=== Material provided ===
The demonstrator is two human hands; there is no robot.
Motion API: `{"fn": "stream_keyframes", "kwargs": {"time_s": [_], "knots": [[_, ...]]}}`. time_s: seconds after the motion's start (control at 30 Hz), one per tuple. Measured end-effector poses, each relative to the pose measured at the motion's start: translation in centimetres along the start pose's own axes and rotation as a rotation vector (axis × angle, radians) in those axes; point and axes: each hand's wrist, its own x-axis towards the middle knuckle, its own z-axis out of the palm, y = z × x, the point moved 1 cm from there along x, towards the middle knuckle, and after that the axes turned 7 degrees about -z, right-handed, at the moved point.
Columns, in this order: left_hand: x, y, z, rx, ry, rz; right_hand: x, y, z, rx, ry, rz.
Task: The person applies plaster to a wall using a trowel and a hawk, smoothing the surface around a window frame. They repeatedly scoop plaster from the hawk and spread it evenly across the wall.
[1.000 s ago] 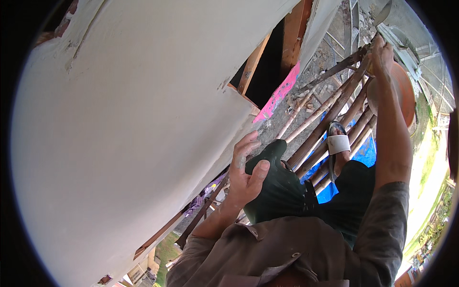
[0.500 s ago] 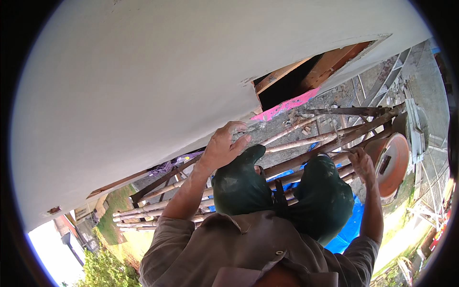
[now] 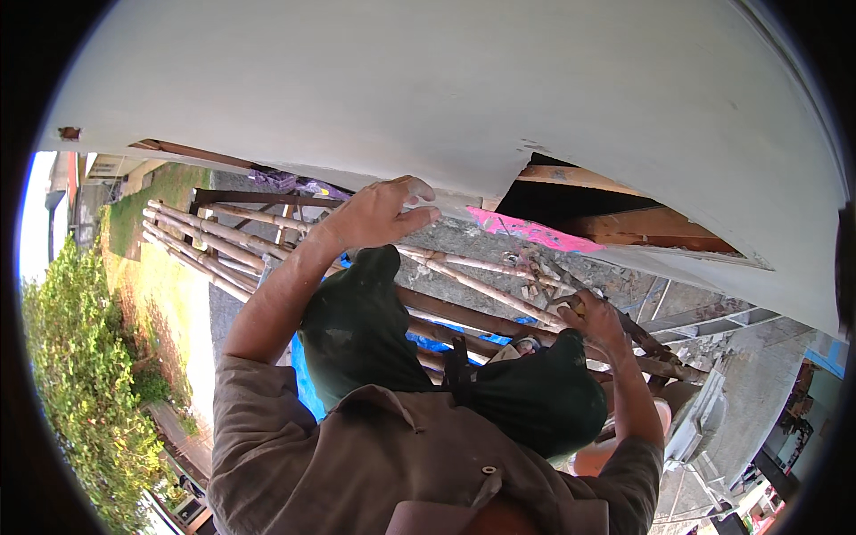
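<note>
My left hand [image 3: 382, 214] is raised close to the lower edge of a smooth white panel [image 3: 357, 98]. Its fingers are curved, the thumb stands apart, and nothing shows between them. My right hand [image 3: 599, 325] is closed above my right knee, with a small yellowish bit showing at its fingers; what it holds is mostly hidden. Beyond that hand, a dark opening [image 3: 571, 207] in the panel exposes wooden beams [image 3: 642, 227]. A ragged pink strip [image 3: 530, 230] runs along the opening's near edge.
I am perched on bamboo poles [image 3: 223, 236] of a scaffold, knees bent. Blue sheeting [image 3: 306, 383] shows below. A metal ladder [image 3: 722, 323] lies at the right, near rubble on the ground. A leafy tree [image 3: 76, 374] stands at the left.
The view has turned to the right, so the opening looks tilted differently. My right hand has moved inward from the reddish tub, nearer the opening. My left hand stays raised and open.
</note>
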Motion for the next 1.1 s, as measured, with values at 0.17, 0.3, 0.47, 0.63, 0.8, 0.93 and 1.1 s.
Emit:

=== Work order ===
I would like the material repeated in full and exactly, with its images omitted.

=== Task answer ===
The demonstrator is two human hands; there is no robot.
Motion API: `{"fn": "stream_keyframes", "kwargs": {"time_s": [_], "knots": [[_, ...]]}}`. time_s: seconds after the motion's start (control at 30 Hz), one per tuple. Measured end-effector poses, each relative to the pose measured at the motion's start: translation in centimetres along the start pose's own axes and rotation as a rotation vector (axis × angle, radians) in those axes; point and axes: each hand's wrist, its own x-axis towards the middle knuckle, its own z-axis out of the palm, y = z × x, the point moved 1 cm from there along x, towards the middle knuckle, and after that the axes turned 7 degrees about -z, right-handed, at the moved point.
Columns, in this order: left_hand: x, y, z, rx, ry, rz; right_hand: x, y, z, rx, ry, rz.
Task: The person applies plaster to a wall using a trowel and a hawk, smoothing the surface around a window frame. They repeatedly scoop plaster from the hawk and spread it evenly across the wall.
[1.000 s ago] 
[0.500 s ago] 
[now] 
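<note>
My left hand [image 3: 382, 214] is raised close to the lower edge of a smooth white panel [image 3: 357, 98]. Its fingers are curved, the thumb stands apart, and nothing shows between them. My right hand [image 3: 599, 325] is closed above my right knee, with a small yellowish bit showing at its fingers; what it holds is mostly hidden. Beyond that hand, a dark opening [image 3: 571, 207] in the panel exposes wooden beams [image 3: 642, 227]. A ragged pink strip [image 3: 530, 230] runs along the opening's near edge.
I am perched on bamboo poles [image 3: 223, 236] of a scaffold, knees bent. Blue sheeting [image 3: 306, 383] shows below. A metal ladder [image 3: 722, 323] lies at the right, near rubble on the ground. A leafy tree [image 3: 76, 374] stands at the left.
The view has turned to the right, so the opening looks tilted differently. My right hand has moved inward from the reddish tub, nearer the opening. My left hand stays raised and open.
</note>
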Motion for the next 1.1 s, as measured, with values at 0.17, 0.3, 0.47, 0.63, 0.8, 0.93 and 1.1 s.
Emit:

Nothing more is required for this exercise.